La scomparsa di Paco De Lucia lascia un enorme vuoto nel mondo della musica. Etichettarlo come chitarrista flamenco vorrebbe dire sminuire il suo genio. Spagnolo, classe 1947, è volato via il 26 febbraio colpito da un infarto su una spiaggia messicana. Ci piace ricordarlo con questo articolo di Diego Nuzzo.

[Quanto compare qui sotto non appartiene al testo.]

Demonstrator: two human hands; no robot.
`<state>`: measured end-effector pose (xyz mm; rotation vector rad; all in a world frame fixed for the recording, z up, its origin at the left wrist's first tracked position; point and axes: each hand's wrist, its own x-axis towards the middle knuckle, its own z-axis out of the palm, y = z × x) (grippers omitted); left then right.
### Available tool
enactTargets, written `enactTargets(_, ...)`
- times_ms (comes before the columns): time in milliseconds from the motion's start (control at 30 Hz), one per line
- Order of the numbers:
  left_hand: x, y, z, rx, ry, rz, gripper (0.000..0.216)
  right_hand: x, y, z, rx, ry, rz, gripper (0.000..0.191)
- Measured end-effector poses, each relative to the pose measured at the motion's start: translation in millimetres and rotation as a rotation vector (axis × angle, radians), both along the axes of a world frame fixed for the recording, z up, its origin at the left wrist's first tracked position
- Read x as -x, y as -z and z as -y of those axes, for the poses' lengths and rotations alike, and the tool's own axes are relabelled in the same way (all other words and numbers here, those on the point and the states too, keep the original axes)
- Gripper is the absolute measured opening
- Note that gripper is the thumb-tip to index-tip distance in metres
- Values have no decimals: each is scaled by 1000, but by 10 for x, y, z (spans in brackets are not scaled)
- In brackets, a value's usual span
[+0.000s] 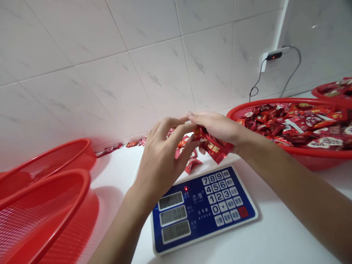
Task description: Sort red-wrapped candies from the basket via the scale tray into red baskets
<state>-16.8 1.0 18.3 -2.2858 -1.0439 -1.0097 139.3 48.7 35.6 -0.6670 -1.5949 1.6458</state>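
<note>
Both hands hover over the pan of an electronic scale (203, 207) with a blue keypad panel and three small displays. My right hand (217, 126) is closed around a bunch of red wrapped candies (216, 146). My left hand (162, 154) has its fingers curled and touches the same bunch at the fingertips, next to the right hand. Beneath the hands, a few red candies (191, 163) lie on the scale pan, partly hidden by my left hand.
A red mesh basket (316, 152) full of red candy packets stands at the right, another red basket (332, 90) behind it. Two empty red baskets (41, 205) sit at the left. Loose candies (121, 146) lie along the tiled wall. A plugged charger (273, 55) hangs on the wall.
</note>
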Motion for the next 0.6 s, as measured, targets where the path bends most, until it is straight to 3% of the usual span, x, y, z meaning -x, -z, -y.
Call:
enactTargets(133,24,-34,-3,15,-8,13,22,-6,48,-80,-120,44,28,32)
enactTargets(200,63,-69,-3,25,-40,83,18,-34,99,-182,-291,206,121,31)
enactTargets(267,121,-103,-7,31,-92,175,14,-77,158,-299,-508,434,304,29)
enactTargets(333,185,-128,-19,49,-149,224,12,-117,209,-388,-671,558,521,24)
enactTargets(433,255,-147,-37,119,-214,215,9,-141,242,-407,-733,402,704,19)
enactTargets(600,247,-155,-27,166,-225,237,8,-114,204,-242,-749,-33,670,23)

Era de maggio. Del 1983. C’era stato un suo concerto a Napoli, al Teatrotenda. Io ci ero andato con il mio maestro che alla fine del concerto fu, con me che lo accompagnavo, invitato dal manager a cena con tutti i musicisti. Al Faro a Marechiaro. Io ero seduto dala parte opposta del lungo tavolone rispetto a lui. Che sedeva ieratico e senza tradire emozione alcuna come un vero torero: aveva 36 anni, io 17 ma a me sembrava già allora un monumento vivente. Alla fine della serata mentre tutti gli altri musicisti del gruppo facevano casino, corteggiavano le ragazze che erano riuscite ad intrufolarsi alla cena, il mio maestro mi disse: “Prendi quella chitarra”. “Io???” risposi. “Non fare domande. Ti ho detto prendi la chitarra e comincia a suonare qualcosa. Magari qualcosa di napoletano”. Io, tremebondo ma sereno chè nessuno mi avrebbe ascoltato visto il casino che c’era, accennai “Torna a Surriento” nella trascrizione del maestro Continisio. All’improvviso si fece silenzio. Ma io non ebbi il coraggio di alzare lo sguardo dalla tastiera. E solo pochi secondi dopo capii che il silenzio non era dovuto alla mia musica ma alla sua. Che aveva preso la chitarra e aveva cominciato ad improvvisare flamenco sulle note che suonavo. Non avevo altra scelta: senza smettere improvvisai un medley di tutte le canzoni napoletane che conoscevo per chitarra solista senza mai fermarmi. E lui, senza fermarsi, continuò a svisare flamenco su “Fenesta vascia”, su “‘O surdato ‘nnammurato”, su “Era de maggio”. Dopo un tempo che a me sembrò infinito decisi di smettere per paura di annoiarlo. Conclusi il brano e lui posò la chitarra nelle mani di un suo collaboratore. Si alzò in piedi, mise una mano dietro la schiena e l’altra sulla fascia nera che portava in vita e si produsse in un inchino lunghissimo. Solo allora i commensali esplosero in un fragoroso applauso. Paco de Lucia aveva suonato con me. Sono passati trent’anni ma quell’inchino non l’ho ancora dimenticato.
da Corriere del Mezzogiorno 27/02/2014 p. 19.